I'm not sure that it worth everyones time to be thinking about this.
And I speak from a certain amount of experience, to wit: last semester
I had to write a fake TCP/IP from scratch and I wanted to make a fast
implementation.  Over the course of the semester I gathered a directory
full of t.{c,s} files where I was looking at exactly this sort of
thing.  I really wanted fast code.  As it turned out, my implementation
did not gain much at all from all this extra work - mainly because it
as just not used.  The old "90% of the time 10% of the code" saw
applies.  I would have been much better off to profile my code and
rewrite the bottlenecks.

Please don't take this the wrong way - Chris is a smart guy, and he's
right in a technical sense.  And I get a warm fuzzy feeling from
writing my code in a efficient manner too.  It's just that I think it's
misleading to to appear worried about this sort of thing in general
sense - it really belongs in the "profiling code" section, not "general
programming tips".  Kernighan and Plauger say "Premature Optimization
is the root of all evil".  I think this is a bit extreme, but I agree
in principle.

Food for thought (?),

--larry
-- 
Larry McVoy 	        mcvoy@rsch.wisc.edu  or  uwvax!mcvoy

"It's a joke, son! I say, I say, a Joke!!"  --Foghorn Leghorn

chris@mimsy.UUCP (04/05/87)

In article <6134@mimsy.UUCP> I wrote:
>[use] while (--j >= 0) [rather than while (j--)]

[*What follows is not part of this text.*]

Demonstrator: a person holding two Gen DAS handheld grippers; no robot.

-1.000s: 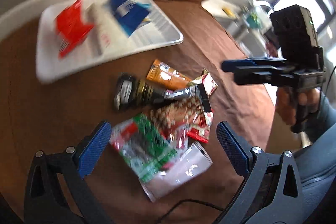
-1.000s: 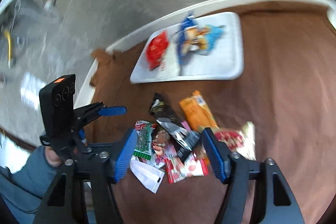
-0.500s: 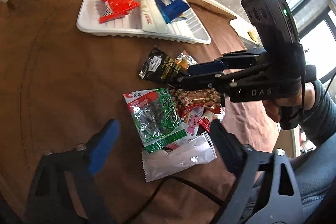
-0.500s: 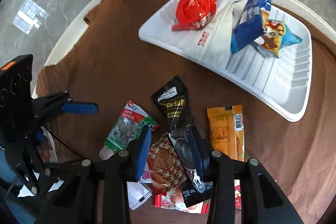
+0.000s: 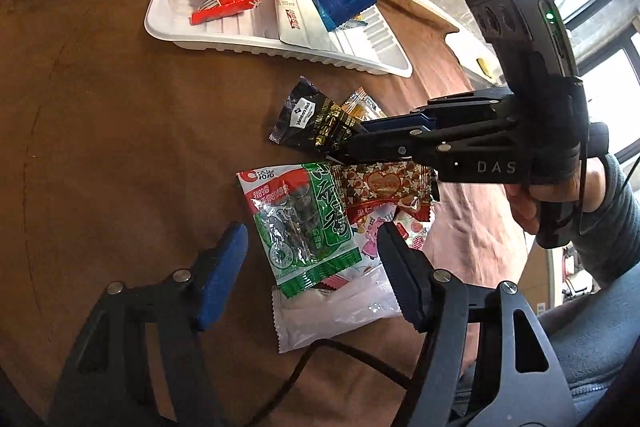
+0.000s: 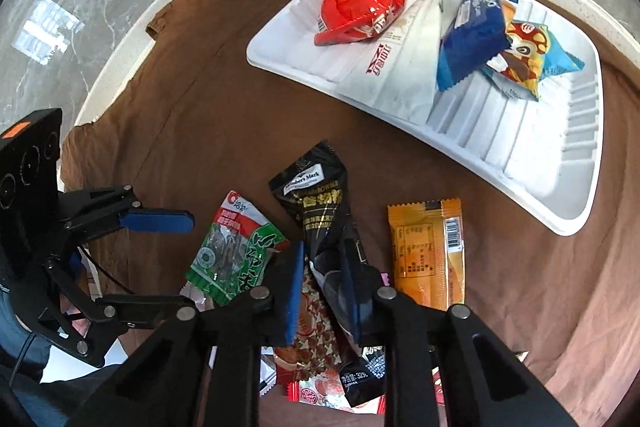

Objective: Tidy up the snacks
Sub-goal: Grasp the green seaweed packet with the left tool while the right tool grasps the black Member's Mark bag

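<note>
A white tray [image 6: 576, 163] at the back of the brown cloth holds a red packet [image 6: 360, 3], a white packet [image 6: 396, 67], a blue packet [image 6: 472, 27] and a light-blue cartoon packet [image 6: 532, 59]. In front lies a pile of loose snacks. My right gripper [image 6: 324, 271] is shut on a long black packet [image 6: 320, 203], seen also in the left wrist view [image 5: 316, 119]. My left gripper [image 5: 312, 267] is open, low over a green seed packet [image 5: 304, 223], its fingers on either side of it. An orange packet [image 6: 428, 251] lies right of the black one.
A red-brown heart packet [image 5: 384, 187], a pink cartoon packet [image 5: 376, 231] and a clear white packet [image 5: 332, 311] lie in the pile. A black cable [image 5: 320, 351] runs over the near cloth. The round white table rim [image 6: 132, 39] curves behind; marble floor lies beyond.
My right gripper has come down over the black packet and closed on it. My left gripper has moved in toward the green packet. The views have steadied.
</note>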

I poked around today and discovered that Sun's compiler, at least,
will turn

	register short j;	/* but not `register int j' */

	while (--j != -1)
		...

into a `dbra' loop.  If you are willing to put machine dependent
source optimisations into your C code, this might be something to
consider (at least for inner loops).

Anyway, it is a good idea to profile, tune, compile to assembly
code, and sometimes even hand-tweak the results, in speed-critical
routines.
-- 
In-Real-Life: Chris Torek, Univ of MD Comp Sci Dept (+1 301 454 7690)
UUCP:	seismo!mimsy!chris	ARPA/CSNet:	chris@mimsy.umd.edu

jon@eps2.UUCP (04/07/87)

In article <6139@mimsy.UUCP>, chris@mimsy.UUCP (Chris Torek) writes:
> In article <6134@mimsy.UUCP> I wrote:
> >[use] while (--j >= 0) [rather than while (j--)]
> 
> I poked around today and discovered that Sun's compiler, at least,
> will turn
> 
> 	register short j;	/* but not `register int j' */
> 	while (--j != -1)
> 		...
> 
> into a `dbra' loop.  If you are willing to put machine dependent
> source optimisations into your C code, this might be something to
> consider (at least for inner loops).
 
On this Sun-3/160 running 3.2, the compiler won't generate the dbra.  However,
the object code optimizer will.  But the only way I know of to find this out
is to adb the executable or a .o (I know I am not as clever as you, am I
missing something?  I didn't think you could get an optimized .s).  One nice
thing about the Green Hills compiler that Integraph uses was that you could
look at optimized .s files.  Interestingly enough, this incredibly old Alcyon
C compiler I sometimes use generates the dbras.

Another way to get the dbra instruction from the Sun optimizer is to use:

	register short i;

	for (i = 10; --i != -1;) 	/* the Alcyon compiler will do it too */

And as we all know, the dbra is especially important on the 68010 and 68012
because with the right instruction in the loop, you can get it into loop mode.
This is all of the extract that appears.